Parsing arguments in Rust with no dependencies

Monday, November 4, 2024

When pairing with my friend Emily, we had a choice of what to implement in her project: start a new feature, or add a command line argument parser? We opted for the latter, because it had to happen eventually and it was more well bounded. It ended up having a lot of depth!

We wrote it from scratch to learn more, rather than pulling in a library1. What we found was a nice level of depth in a well-bounded project. I came away wanting to repeat the exercise in Rust.

Opportunity arrives on a yak

As with many of my best procrastination projects, the chance to do this again in Rust came in the form of a yak shave. I've started writing a little poetry, and to get practice, I wanted to write a small utility to generate prompts2. Naturally, this has to be configurable because my little utility will sweep the world (spoiler alert: no it won't). That means we need command-line arguments!

I could pull in clap, which I think is the best fully-featured choice available today. That would add 23 dependencies to my little project, if you count transitive dependencies. This can go up higher if you turn on a few features: derive, env, unicode, and wrap_help bring you up to 38 dependencies!

Instead, I thought it would be fun to implement it myself again, and do it in the same mode as our C++ adventure: parse command-line arguments with no external dependencies! This will have the side benefit of keeping my project's dependencies much lighter, which should (I think) keep compile times lower and make the entire system easier to understand front-to-back. If I do this, I may as well publish it and make it usable for everyone!

The basic design

The design of this parser is pretty straightforward. We have two types of arguments: positional or named.

We'll handle positional arguments as little more than a list of the leftover strings that we don't need for named options. These don't get any special handling, and there's not a lot of parsing to do (unless you do fancy things like path and variable expansion).

Named options (and their respective arguments) are where we have more work to do. We want this to feel familiar, like most unix/linux/etc. command-line interfaces we've used. So we'll want the usual short and long options. For example, specifying a port might be able to use the short option -p or the long option --port-number. And we'll also want to be able to specify some help text, and whether or not the argument is required or optional.

Where things might be a little bit unfamiliar is with the action. We have to have a way of specifying whether something is a flag, a single value, or a list of values. Libraries like clap have more comprehensive options for actions, but this should be sufficient for us here.

And then to do our parsing, we can think of it like a state machine. You iterate through the provided arguments until you find one that could be the start of option (starts with a hyphen). Then you find the matching option and switch into a state based on what you expect to come next. After handling its argument (if there is one), you go back to the default state and look for the next option.

So now we just have to build that.

Implementing it

The data structures we use here match what was described previously in perhaps the most straightforward way.
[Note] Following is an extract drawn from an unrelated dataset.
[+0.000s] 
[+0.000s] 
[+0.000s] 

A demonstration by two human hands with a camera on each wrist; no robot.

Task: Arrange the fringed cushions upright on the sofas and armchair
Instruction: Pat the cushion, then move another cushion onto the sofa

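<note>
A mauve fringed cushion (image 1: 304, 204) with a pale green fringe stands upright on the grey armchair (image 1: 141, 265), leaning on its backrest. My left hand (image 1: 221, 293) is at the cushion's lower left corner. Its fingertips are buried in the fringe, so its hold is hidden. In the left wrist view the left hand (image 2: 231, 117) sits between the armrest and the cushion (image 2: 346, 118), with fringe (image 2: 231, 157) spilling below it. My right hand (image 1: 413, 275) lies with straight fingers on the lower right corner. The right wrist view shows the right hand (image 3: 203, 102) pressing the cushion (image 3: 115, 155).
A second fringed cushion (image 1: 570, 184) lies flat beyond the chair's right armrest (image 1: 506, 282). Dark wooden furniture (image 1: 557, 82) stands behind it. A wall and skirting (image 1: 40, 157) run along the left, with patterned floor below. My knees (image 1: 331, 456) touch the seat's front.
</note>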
We have a struct to represent each of our options (here using Opt since Option is a highly useful existing struct in the standard library; we can never escape names being hard and ambiguous). For ergonomics, we'll also define methods to set each of these easily and return self; I have one example here, but the rest are the same idea. We also use a name method as the constructor, since all named arguments must have names.

#[derive(Clone, Debug, PartialEq)]
pub struct Opt {
    pub name: String,
    pub short: Option<char>,
    pub long: Option<String>,
    pub help: Option<String>,
    pub default: Option<String>,
    pub action: Action,
    pub required: bool,
}

impl Opt {


    pub fn short(mut self, short: char) -> Opt {
        self.short = Some(short);
        self
    }

    // same idea for the other fields
}

And we have a couple of enums for some values we need3. The first enum is for our actions. These tell the parser what to do when it encounters an option while parsing. Set and Append will slurp up the next argument as the value and store it or insert it. SetTrue and SetFalse will each set the boolean for their respective values. Note that each of the set flags implies that the opposite is the default value (and we'll implement it that way).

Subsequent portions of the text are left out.